Eris - Há um mérito no "spread"
alto que temos entre a Selic e a taxa final. Os juros atuam em dois
sentidos: no setor público, e o que
falei até agora é setor público, e no
setor privado. A questão de fuga
de capital se refere mais ao que o
setor privado vai pagar. Quando a
taxa real Selic é de 3%, 4%, a taxa
do setor privado ainda é muito
mais elevada do que lá fora.
Por que você acha que eu levantei a questão do câmbio? Porque
essa dependência eterna do capital externo também tem de começar a ser encaminhada e, para isso, temos de ter um câmbio que
seja de equilíbrio. Quando tivermos isso, vamos ver uma revolução, que começa com exportações
e continua com importações.
Vou ficar feliz da vida se, em vez
de US$ 20 bilhões de superávit comercial, tivermos US$ 15 bilhões,
só que as exportações, em vez de
US$ 60 bilhões, forem de US$ 200
bilhões, e as importações, de US$
185 bilhões. Nosso objetivo tem
de ser esse. Com esses volumes,
1% de variação significa, em vez
de US$ 600 milhões, US$ 2 bilhões, sua dívida parece menor,
suas necessidades de financiamento parecem menores.
Não quero diminuir a importância da agenda microeconômica e da política comercial, mas
achar que vamos conseguir essas
duas coisas sem o câmbio correto
é totalmente errado.
Câmbio correto e taxa de juros
correta são condições necessárias.
Pode até ser que a economia não
cresça, mesmo tendo isso, mas,
certamente, sem isso ela não vai
crescer. O único jeito de começar
o processo de aumentar o volume
do comércio exterior é ter um
câmbio alinhado.
Folha - Qual seria o volume adequado de reservas líquidas?

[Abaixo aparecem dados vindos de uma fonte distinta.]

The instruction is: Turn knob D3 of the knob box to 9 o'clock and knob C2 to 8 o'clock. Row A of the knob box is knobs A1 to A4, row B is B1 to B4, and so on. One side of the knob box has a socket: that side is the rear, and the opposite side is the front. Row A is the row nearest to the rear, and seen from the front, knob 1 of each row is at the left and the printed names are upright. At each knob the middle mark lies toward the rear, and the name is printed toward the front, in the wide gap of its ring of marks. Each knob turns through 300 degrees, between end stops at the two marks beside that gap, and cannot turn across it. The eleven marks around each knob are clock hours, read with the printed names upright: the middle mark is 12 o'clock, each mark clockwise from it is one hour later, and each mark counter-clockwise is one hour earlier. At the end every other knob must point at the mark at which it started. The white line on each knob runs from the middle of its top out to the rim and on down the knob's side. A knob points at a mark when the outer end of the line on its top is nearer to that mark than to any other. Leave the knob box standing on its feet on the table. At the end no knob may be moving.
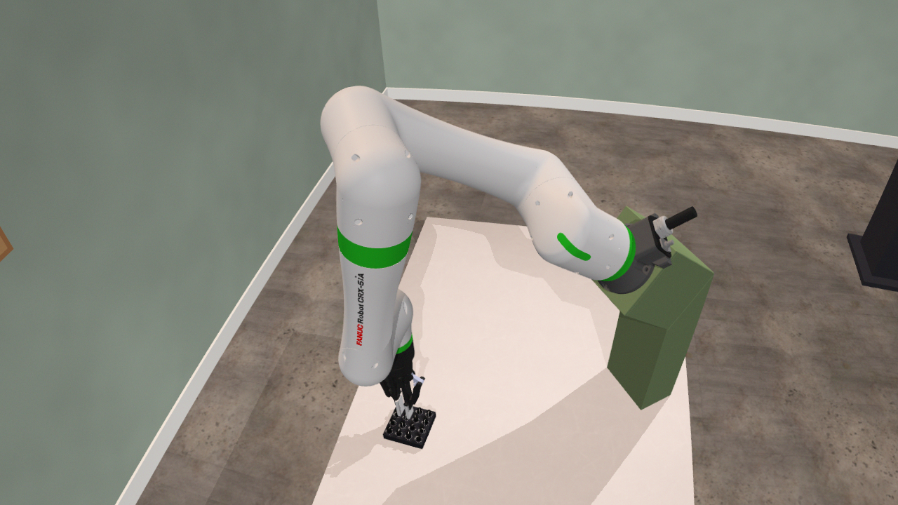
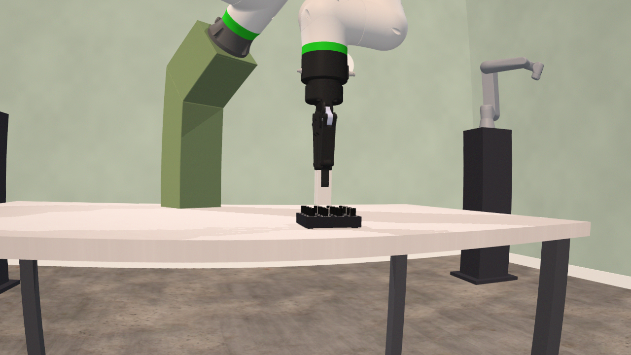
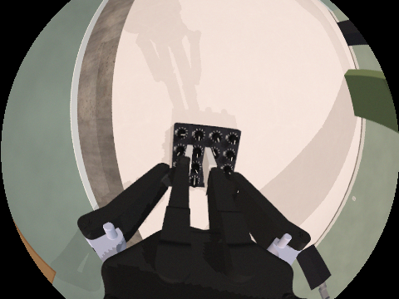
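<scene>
The hand (image 1: 405,411) (image 2: 323,203) (image 3: 197,154) points down over the knob box (image 1: 409,429) (image 2: 328,221) (image 3: 206,143), its fingers set narrowly apart with nothing gripped between them. In the wrist view, a strip of the box shows through the gap, with several black knobs (image 3: 195,167) in it. The two pale fingertips cover parts of the box on either side of that strip, and the black finger links hide more of its near side. The far row of four knobs lies beyond the fingertips, uncovered, white marks ringing each one. Whether a fingertip touches any knob, the pictures do not settle.

Below the hand, the box sits upright on the table (image 1: 490,313) (image 2: 220,249) (image 3: 266,83). The names by the knobs are too small to read, so D3 and C2 cannot be picked out.

Above the hand, the white arm (image 1: 377,182) (image 2: 326,26) bends over and runs back to a green pedestal (image 1: 646,351) (image 2: 198,154) (image 3: 371,97), well apart from the fingers. Past the box from the hand, a shadow (image 3: 166,50) of the hand falls across the table.
</scene>
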`<state>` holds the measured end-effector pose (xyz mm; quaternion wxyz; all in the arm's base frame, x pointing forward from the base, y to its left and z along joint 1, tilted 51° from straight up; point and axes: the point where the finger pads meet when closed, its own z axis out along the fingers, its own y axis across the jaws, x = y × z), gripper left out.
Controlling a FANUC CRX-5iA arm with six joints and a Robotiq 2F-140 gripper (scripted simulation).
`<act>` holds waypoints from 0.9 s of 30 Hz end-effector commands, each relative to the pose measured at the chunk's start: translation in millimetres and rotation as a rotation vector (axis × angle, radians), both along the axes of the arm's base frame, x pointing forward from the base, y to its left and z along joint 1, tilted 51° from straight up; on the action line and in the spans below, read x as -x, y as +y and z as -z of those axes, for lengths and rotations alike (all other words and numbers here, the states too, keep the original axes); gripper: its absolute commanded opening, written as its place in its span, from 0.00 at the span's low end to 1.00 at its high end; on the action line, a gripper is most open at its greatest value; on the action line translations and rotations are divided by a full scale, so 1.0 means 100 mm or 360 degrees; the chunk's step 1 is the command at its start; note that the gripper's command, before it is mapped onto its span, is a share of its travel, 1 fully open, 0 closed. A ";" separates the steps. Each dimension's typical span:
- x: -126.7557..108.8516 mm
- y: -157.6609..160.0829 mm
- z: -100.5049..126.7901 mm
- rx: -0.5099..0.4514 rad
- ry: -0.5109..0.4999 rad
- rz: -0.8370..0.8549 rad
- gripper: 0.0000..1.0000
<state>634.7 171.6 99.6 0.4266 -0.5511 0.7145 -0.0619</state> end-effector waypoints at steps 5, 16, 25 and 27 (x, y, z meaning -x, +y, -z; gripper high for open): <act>0.00 0.00 0.00 0.0000 0.0000 0.0000 0.12; 0.00 0.00 0.00 0.0000 0.0000 0.0000 0.12; -0.01 0.00 0.01 0.0000 0.0000 0.0000 0.12; -0.02 0.01 0.01 0.0000 0.0000 0.0000 0.12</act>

Eris - Não há uma resposta definitiva. As reservas líquidas, descontado o empréstimo do FMI,
deveriam ser o dobro de hoje. Ou
seja, há uma deficiência de no mínimo US$ 20 bilhões. Se quisermos ser um "player" significativo
no mundo, não podemos trabalhar com reservas de US$ 18 bilhões. Provavelmente, com essas
ações corretivas, o real vai ser
mais desvalorizado do que hoje.
Quanto mais, eu não sei. Se for
muito mais, eu diminuiria o ritmo
de ajuste. Obviamente, corrigir de
um dia para o outro essas distorções, ao custo de colocar o câmbio
a R$ 4,00, seria maluquice.
Folha - Não há um risco político
de o mercado perceber uma eventual ousadia do BC como uma mudança de rumo do governo Lula,
que poderia perder a confiança
conquistada até agora?
Eris - O investidor não vai emprestar ao Brasil porque vai saber
que um país que não cresce não é
viável a longo prazo. Essa unanimidade de crescimento em 2004 é
que está segurando um pouco as
coisas. Se houver uma frustração
em 2004, que não pode ser descartada, porque estamos dependendo de um consumidor que está
saindo de um trauma, ou ficar demonstrado que 2004 foi um vôo
de galinha, eu garanto que o próprio estrangeiro vai pedir meios
para se chegar ao crescimento.
O objetivo final de toda a economia é crescer, é a felicidade da sociedade. O objetivo final da política econômica não é inflação baixa. É melhor o [Henrique] Meirelles [presidente do BC] entregar
crescimento para o Lula, porque
senão o Lula não vai querer essa
política. No lugar dele, eu não iria
querer. Se essas políticas atuais,
com os números que estão sendo
ventilados aí, fazem parte da modelagem deles, temos de ver se isso vai resultar em crescimento ou
não. Se resultar em crescimento,
resolvido o problema. Eu tenho
certeza de que não vai. No máximo, vai ser um vôo de galinha.